CAFS translates on-farm trials into short demonstration videos and concise guides intended for Convoy field staff, churches and local agricultural leaders. Van Loan, who travels to meet farmers, says the training is intentionally collaborative: “We want to come in there and say, ‘Hey, what do you got? What assets do you have on your farm?’” He recently visited Guatemala to work directly with farmers and specialists and to tailor recommendations to local conditions.

The research site includes cropland, produce beds and a chicken coop for studying livestock integration, plus two high tunnels used for temperature management and fertility comparisons. One ongoing project compares biological fertilizers with commercial products in protected environments, and specialists have exchanged photos and set-ups with European growers seeking frost-management advice.

Mission and targets

Convoy of Hope sets specific global goals tied to its agriculture work: feeding 1 million children every school day, expanding women’s empowerment programs and training farmers as part of broader food-security efforts.
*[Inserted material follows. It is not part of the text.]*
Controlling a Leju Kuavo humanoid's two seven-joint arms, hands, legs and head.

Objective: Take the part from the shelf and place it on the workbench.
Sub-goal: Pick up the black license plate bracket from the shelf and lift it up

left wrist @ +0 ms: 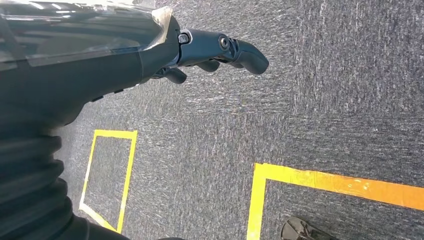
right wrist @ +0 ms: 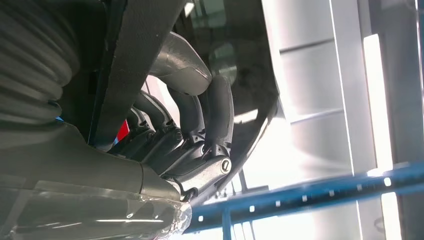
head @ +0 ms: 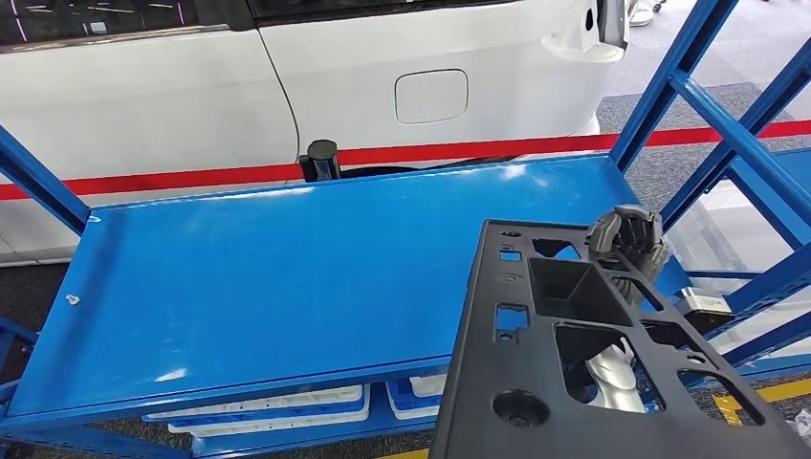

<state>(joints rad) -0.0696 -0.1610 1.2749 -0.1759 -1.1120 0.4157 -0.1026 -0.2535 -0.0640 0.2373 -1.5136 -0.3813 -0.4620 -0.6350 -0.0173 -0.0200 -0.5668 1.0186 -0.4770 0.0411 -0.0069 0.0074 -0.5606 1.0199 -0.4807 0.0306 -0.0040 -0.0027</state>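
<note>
**Black part held up over the blue shelf's right end**

A white car [head: 383, 76] filled the background behind the blue shelf [head: 268, 277], with a red barrier tape [head: 191, 177] stretched across in front of it and a short black post [head: 320, 160] standing just behind the shelf's back edge. Blue uprights and diagonal braces [head: 708, 124] rose at the shelf's right side, close beside the part. White trays [head: 277, 409] lay on a lower level under the shelf's front lip.

The black part [head: 583, 354], a flat moulded panel with many cut-outs, hung tilted over the right end of the shelf top, its lower edge cut off by the picture. The right hand [head: 631, 239] gripped it at the far upper corner, its fingers [head: 639, 229] curled over the rim; in the right wrist view the right hand's dark fingers [right wrist: 200, 125] were clamped around the panel's edge. Part of the silver right arm showed through one of the cut-outs, the rest hidden behind the panel. Whether the part touched the shelf could not be told.

The left hand [left wrist: 200, 55] hung over grey carpet [left wrist: 325, 75] marked with yellow tape outlines [left wrist: 320, 180]. Its fingers [left wrist: 235, 50] held nothing, one stretched out and the others curled beneath it. A dark rounded object at the picture's edge was too cut off to make out.
</note>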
CAFS positions its research to support those targets by creating low-cost, replicable practices that stabilize farm incomes and school-feeding supplies. Holder said, “We really are just a conduit to making sure that those resources get to where they need to go, and to the people that need them most.”

The farm’s research and outreach model supports programs in roughly 30 countries, and Convoy has set a measurable target to Train 100,000 farmers by 2030.